- Legal Notices
- Subscription Rates
- Photo Gallery
- Hall of Fame
- Mushroom Festival
To the Editor:
I’m no Paul Harvey but …
When the lake was built it was originally to be for our own and the neighbor’s private use and the minnows that were put in there were only one to two inches long!
When the school board wanted to build the new high school on the land, we went to court and I was first on the witness stand.
I began telling them about how the lake had seven to eight acres of water surface and some of the deepest parts were anywhere from 30 to 35 feet deep. I had three drains draining seepage water into it from the top of the hill, where the school sits today. That seepage water drained almost every month from the hill, bringing in nice clear water.
I can’t tell you how much it cost to build the lake because I used my own dozer and dirt scoop. Dr. Frank Crozier helped because he owned some land on the west side of the lake.
So the next man on the witness stand, who was for the school (and let me say here that I was also for the school but wanted them to know what they were getting) was sworn in and said the lake was nothing but an “old dirty farm pond.”
Now, other things I get to smile about, a few years ago someone got a grant to put in a concrete boat dock. A walking path close to a half-mile long was also added around it.

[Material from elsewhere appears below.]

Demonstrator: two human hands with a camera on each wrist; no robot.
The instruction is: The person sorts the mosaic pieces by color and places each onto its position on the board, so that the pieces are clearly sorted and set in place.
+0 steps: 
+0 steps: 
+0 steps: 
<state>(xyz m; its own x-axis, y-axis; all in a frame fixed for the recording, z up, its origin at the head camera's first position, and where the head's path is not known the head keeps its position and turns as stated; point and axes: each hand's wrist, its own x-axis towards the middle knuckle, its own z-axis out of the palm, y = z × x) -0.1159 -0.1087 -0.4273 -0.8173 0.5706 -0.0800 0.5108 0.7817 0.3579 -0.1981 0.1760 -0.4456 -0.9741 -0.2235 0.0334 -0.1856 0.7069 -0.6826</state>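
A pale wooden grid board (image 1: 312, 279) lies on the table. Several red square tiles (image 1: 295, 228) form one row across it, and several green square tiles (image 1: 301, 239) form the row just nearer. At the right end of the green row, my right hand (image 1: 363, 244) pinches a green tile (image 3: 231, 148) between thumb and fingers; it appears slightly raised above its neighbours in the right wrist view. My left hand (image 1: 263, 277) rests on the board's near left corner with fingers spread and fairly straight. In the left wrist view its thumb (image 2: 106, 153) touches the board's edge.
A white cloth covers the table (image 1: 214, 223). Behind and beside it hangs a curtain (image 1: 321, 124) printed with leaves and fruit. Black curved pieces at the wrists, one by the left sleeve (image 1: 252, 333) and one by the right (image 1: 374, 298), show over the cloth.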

The big flathead catfish recently caught were probably part of those minnows that were put in by the Missouri Department of Conservation soon after
the pond was built.
Some people used to bring me freshly caught and dressed fish out of that pond.
I really enjoyed the picture of Jake Halterman and his nice catch in the Monday, June 24 edition of the Richmond News from that “old dirty farm pond” that is now called Southview Park Lake.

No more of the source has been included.